- [WHAT IS BEING ASKED]:
Your answer should be one number: how many lines of the records hold the string "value".

Dataset entries
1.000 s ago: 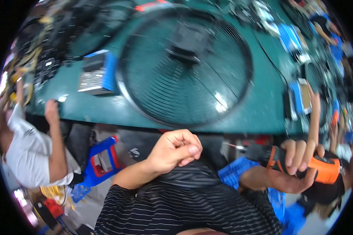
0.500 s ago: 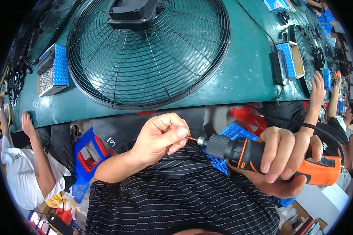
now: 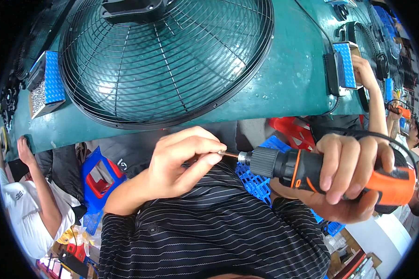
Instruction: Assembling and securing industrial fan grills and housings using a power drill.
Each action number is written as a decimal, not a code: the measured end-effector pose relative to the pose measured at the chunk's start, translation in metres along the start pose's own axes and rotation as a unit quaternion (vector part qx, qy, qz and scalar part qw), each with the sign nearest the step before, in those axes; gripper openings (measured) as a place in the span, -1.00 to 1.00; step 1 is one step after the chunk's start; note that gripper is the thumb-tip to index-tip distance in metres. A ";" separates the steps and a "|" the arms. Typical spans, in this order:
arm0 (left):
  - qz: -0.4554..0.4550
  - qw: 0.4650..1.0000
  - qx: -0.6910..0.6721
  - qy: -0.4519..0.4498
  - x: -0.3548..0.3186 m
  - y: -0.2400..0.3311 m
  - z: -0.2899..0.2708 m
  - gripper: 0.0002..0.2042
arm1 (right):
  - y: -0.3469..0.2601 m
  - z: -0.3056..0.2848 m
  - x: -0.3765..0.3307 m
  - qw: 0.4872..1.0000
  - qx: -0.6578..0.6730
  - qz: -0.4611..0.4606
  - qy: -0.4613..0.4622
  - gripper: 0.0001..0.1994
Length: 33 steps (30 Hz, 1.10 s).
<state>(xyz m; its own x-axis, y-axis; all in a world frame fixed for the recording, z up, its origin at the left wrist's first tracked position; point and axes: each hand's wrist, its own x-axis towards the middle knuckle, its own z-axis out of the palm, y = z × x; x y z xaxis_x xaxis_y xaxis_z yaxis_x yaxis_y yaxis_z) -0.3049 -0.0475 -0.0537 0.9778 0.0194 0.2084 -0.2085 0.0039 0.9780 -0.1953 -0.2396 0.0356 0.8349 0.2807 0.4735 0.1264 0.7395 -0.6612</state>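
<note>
My right hand is wrapped round an orange and black electric screwdriver, held sideways in front of my striped shirt. Its thin bit points left. Between thumb and forefinger, my left hand pinches a small shiny screw at the bit's tip; the fingertips partly hide it. Beyond my hands, a round black wire fan guard lies on the green table, with a black motor housing on it.
A blue-sided box with many small metal screws stands left of the guard. At right, another person's hand reaches into a second blue box beside a black adapter. Blue crates and a blue-red stool stand below the table edge.
My left fingers have shifted and opened out, baring the bit and the small screw at its tip. The screwdriver has moved slightly right. The neighbour's raised hand has gone into the box.
</note>
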 end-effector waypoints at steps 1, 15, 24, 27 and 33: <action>0.028 0.992 0.123 -0.025 0.002 0.003 -0.002 -0.84 | 0.001 -0.003 0.003 1.000 -0.001 0.007 -0.002 -0.59; 0.117 0.735 0.641 0.190 0.027 -0.014 -0.005 -0.45 | 0.041 -0.024 0.025 0.988 -0.077 0.002 -0.134 -0.49; 0.088 0.777 0.607 0.144 0.027 -0.012 -0.012 -0.46 | 0.046 -0.022 0.029 0.987 -0.087 0.028 -0.136 -0.51; 0.098 0.784 0.600 0.124 0.029 -0.009 -0.018 -0.43 | 0.046 -0.018 0.029 0.985 -0.087 0.041 -0.142 -0.52; 0.007 0.762 0.646 0.043 0.017 0.018 -0.050 -0.30 | 0.050 -0.005 0.031 0.980 -0.112 0.055 -0.153 -0.54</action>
<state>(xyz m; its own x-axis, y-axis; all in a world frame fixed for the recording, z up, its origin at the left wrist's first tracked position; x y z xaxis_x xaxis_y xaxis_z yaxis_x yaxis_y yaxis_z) -0.2927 0.0028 -0.0325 0.9595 0.0762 0.2713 0.0272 -0.9833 0.1799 -0.1607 -0.1972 0.0145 0.6549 0.5466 0.5219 0.1875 0.5515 -0.8129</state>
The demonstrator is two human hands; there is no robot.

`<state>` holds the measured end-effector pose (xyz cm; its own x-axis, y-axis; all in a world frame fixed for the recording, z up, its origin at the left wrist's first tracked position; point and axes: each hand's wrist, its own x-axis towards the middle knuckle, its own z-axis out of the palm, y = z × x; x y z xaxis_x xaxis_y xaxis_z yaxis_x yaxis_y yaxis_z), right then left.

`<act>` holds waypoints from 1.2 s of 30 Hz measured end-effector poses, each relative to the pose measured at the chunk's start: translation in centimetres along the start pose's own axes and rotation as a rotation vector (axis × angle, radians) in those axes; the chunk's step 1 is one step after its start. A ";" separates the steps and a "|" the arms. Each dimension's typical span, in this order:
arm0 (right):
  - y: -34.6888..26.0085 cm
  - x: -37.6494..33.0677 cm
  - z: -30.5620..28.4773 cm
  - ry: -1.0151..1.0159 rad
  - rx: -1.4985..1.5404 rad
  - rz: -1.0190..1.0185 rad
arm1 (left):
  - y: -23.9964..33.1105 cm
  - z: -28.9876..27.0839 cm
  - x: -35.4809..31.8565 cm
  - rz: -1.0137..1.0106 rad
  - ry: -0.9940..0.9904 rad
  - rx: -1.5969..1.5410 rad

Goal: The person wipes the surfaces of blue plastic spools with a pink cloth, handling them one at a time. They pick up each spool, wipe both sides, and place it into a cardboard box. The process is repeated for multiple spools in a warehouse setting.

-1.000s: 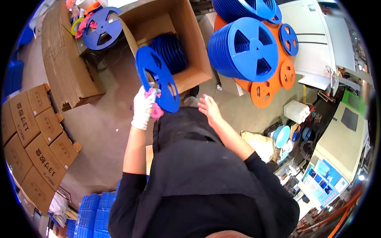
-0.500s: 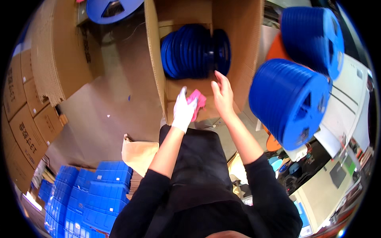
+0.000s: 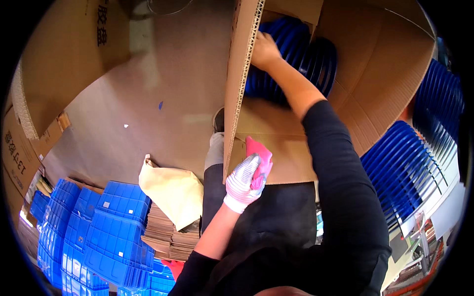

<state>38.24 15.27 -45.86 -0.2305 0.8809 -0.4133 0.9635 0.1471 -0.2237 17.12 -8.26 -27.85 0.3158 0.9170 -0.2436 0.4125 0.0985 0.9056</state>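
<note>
Your gloved left hand [image 3: 243, 183] is curled tight round a pink cloth [image 3: 257, 149], right at the near edge of the open carton [image 3: 380, 79]. Left of that carton, black printing [image 3: 101, 23] marks brown cardboard [image 3: 69, 69]; inside the carton, your bare right hand [image 3: 265, 51] is at blue reels [image 3: 318, 64], partly hidden, grip unclear.

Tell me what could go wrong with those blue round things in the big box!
The bare right hand is reaching down between the blue reels and the wall of the cardboard box, so it might get pinched or scraped. The reels stand on edge, so a bump could perhaps make some lean over. And the gloved left hand holds a pink cloth, which might slip away.
</note>
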 end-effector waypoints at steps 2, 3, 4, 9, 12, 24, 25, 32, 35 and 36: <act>2.4 -6.5 -0.6 0.293 -0.058 -0.091 | 1.0 -1.2 1.2 0.085 -0.017 0.128; 3.0 -10.3 -1.2 0.340 -0.068 -0.080 | 1.0 -1.2 1.0 0.070 -0.004 0.147; 3.8 -14.3 -1.9 0.389 -0.090 -0.064 | 1.0 -0.9 0.9 0.064 0.007 0.157; 5.5 -23.2 2.0 0.141 0.047 0.157 | 1.1 -0.7 1.4 0.026 -0.051 0.249; 4.7 -21.0 3.0 0.174 0.064 0.221 | 1.6 -0.7 1.8 -0.072 -0.059 0.195; -1.7 -17.4 -7.7 0.760 0.477 0.559 | 6.0 -2.9 -1.0 -0.037 -0.060 0.268; -2.9 -16.0 -12.8 0.904 0.449 0.373 | 6.5 -3.5 -2.8 -0.062 -0.065 0.282; -10.0 3.6 -26.5 0.668 0.425 -0.293 | 2.0 -8.8 -14.0 -0.375 -0.131 0.323; -9.6 12.2 -23.0 0.544 0.073 -0.089 | 0.8 -8.2 -14.0 -0.406 0.010 0.275; -9.0 13.6 -22.1 0.483 -0.018 -0.052 | 0.7 -8.4 -13.8 -0.398 -0.015 0.277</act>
<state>29.45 35.91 -29.96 -0.1928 0.9796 0.0564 0.9555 0.2005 -0.2165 5.89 -17.59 -20.93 0.0987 0.8232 -0.5591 0.7150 0.3322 0.6152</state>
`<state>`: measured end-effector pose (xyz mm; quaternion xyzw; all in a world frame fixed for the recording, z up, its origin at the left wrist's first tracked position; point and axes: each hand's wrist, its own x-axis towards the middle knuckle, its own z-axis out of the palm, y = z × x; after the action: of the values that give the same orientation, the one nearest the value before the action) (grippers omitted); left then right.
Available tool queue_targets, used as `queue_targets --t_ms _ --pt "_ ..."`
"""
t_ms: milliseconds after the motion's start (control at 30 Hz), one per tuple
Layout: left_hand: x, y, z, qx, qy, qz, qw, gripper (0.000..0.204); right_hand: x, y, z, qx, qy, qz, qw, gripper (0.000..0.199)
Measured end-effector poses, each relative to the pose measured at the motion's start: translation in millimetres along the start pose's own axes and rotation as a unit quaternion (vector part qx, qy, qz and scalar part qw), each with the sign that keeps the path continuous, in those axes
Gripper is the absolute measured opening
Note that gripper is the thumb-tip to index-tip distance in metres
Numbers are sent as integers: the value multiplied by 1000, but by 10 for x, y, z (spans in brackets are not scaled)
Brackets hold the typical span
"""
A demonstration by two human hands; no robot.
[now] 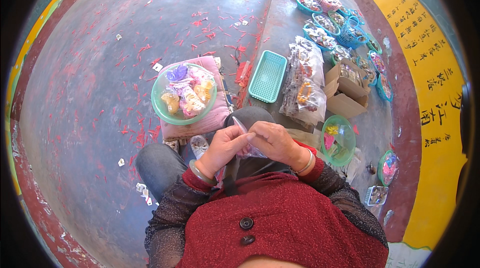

- [OUTPUT FOR THIS TASK]:
2